| What to do |
Omit all images, then repeat exactly the lines below from the one containing "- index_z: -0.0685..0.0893" through the one containing "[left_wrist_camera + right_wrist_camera", both ends included.

[Opening Data below section]

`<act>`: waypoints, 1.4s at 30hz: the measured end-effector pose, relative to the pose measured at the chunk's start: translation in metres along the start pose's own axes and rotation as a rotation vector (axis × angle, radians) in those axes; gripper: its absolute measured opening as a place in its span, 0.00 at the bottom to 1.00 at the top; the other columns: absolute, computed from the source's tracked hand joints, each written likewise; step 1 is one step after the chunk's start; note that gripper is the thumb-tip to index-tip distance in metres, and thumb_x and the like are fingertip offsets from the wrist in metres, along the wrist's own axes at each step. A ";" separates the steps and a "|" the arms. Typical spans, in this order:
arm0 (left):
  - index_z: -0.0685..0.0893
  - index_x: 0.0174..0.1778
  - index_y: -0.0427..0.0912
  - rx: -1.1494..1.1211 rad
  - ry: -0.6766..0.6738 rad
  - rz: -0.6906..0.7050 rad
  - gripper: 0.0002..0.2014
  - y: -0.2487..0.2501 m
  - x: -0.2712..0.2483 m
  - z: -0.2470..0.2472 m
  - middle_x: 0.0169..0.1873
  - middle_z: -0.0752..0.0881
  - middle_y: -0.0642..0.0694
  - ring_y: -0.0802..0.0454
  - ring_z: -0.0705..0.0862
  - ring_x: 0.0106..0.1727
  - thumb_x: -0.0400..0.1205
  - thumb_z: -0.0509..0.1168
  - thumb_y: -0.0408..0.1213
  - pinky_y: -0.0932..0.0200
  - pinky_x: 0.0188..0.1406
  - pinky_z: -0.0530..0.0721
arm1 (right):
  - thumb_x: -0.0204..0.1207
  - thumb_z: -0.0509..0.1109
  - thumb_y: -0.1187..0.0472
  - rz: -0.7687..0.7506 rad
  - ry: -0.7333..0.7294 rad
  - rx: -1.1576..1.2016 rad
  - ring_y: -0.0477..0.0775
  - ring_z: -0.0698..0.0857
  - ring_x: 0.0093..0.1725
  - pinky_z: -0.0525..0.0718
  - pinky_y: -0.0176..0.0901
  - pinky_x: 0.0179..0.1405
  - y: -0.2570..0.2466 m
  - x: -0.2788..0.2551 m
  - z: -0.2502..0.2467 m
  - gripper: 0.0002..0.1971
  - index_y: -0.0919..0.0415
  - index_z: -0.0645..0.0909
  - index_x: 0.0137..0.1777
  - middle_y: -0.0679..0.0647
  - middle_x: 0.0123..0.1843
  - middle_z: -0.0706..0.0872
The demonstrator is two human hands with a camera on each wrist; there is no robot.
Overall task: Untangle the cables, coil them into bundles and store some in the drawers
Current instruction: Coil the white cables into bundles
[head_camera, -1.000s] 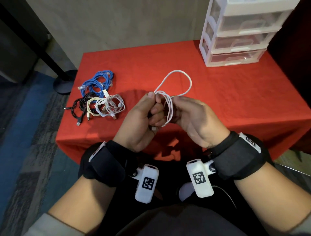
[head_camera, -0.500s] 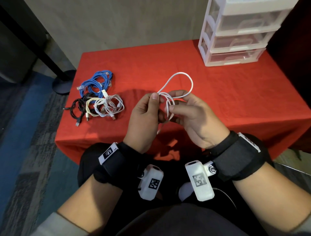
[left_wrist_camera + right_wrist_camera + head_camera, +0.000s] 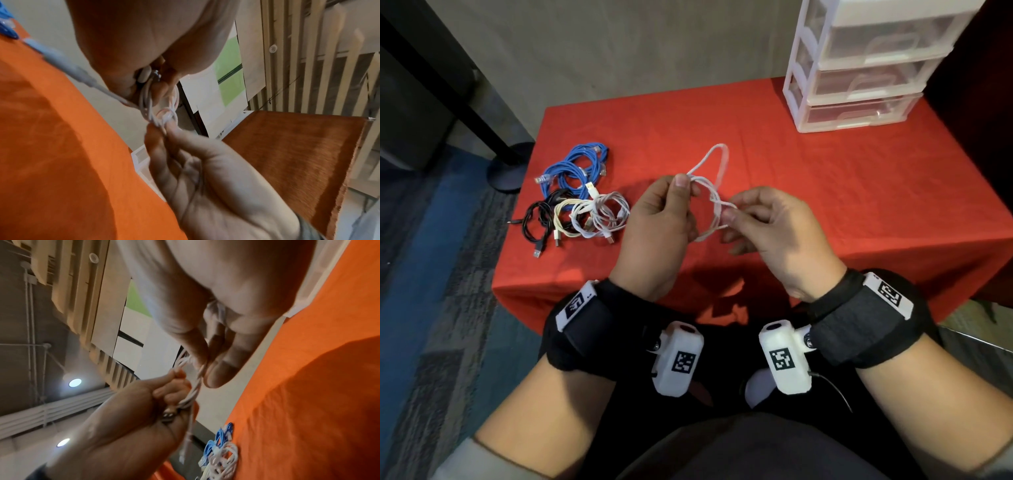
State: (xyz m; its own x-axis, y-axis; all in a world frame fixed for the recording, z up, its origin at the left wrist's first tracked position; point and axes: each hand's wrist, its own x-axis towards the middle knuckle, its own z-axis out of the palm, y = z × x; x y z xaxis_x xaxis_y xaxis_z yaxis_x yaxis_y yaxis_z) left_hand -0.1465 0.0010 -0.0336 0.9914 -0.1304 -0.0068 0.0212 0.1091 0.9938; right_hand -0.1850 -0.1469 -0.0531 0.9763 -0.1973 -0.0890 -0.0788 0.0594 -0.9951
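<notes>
Head view, left of the red-clothed counter (image 3: 808,192): coiled blue ethernet cable (image 3: 578,168), beside it a black cable (image 3: 539,219) and tangled cream and white USB cables (image 3: 599,216). Centre, above the near edge: left hand (image 3: 654,226) pinches a thin white cable (image 3: 717,192) between thumb and fingers; right hand (image 3: 774,233) pinches the same cable's strands at its fingertips. Far right: closed translucent plastic drawer unit (image 3: 859,68). Only the wrist views show a connector plug (image 3: 144,75) tucked in the left palm.

No readable text; only coded square markers on wrist cameras (image 3: 683,363)
</notes>
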 end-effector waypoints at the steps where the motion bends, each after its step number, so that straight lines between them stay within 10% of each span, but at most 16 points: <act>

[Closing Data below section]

| Result of this task |
  - index_z: -0.0685..0.0893
  - index_x: 0.0174..0.1778
  - index_y: -0.0427..0.0912
  - rx: -1.1494..1.1211 rad
  - ry: -0.6766..0.6738 rad
  - rz: -0.6906..0.7050 rad
  - gripper: 0.0002..0.2014
  - y: -0.2487..0.2501 m
  - x: -0.2712..0.2483 m
  - z: -0.2470..0.2472 m
  - middle_x: 0.0169..0.1873
  - middle_z: -0.0752..0.0881
  - middle_y: -0.0642..0.0694
  - ring_y: -0.0802..0.0454
  - ring_z: -0.0705..0.0862
  - ring_x: 0.0106..0.1727
  - thumb_x: -0.0400..0.1205
  - thumb_z: -0.0509..0.1168
  - thumb_y: -0.0408..0.1213
  - pinky_y: -0.0932..0.0200
  - pinky_x: 0.0188..0.1406
  - pinky_z: -0.0530..0.0721
arm1 (right):
  - thumb_x: -0.0204..0.1207
  - thumb_z: -0.0509..0.1109
  - thumb_y: -0.1187..0.0472
  - rz: -0.7687..0.7506 rad
  - ry: -0.7333..0.7294 rad
  - rx: -1.1576..1.2016 rad
  - ring_y: -0.0477..0.0775
  - ring_z: -0.0698..0.0857
  - ring_x: 0.0093..0.1725
  - pinky_z: -0.0525..0.0718
  - pinky_y: -0.0176..0.0901
  - pinky_x: 0.0179..0.1405
  - y: -0.2570..0.2466 m
  - x: -0.2788..0.2551 m
  - z: -0.2502..0.2467 m
  - gripper: 0.0002..0.1971
  - index_y: -0.0919..0.0415
  - index_z: -0.0645..0.0909
  - index_x: 0.0137..0.1777
  - middle_y: -0.0679..0.0647
  - middle_x: 0.0123..0.1843
  - middle_z: -0.0706..0.0872
The demonstrator is two human hands with a camera on each wrist; there is no robot.
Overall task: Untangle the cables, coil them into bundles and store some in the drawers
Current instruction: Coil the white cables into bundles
[head_camera, -1.000s] 
[head_camera, -0.500s] 
[left_wrist_camera + right_wrist_camera + head_camera, +0.000s] 

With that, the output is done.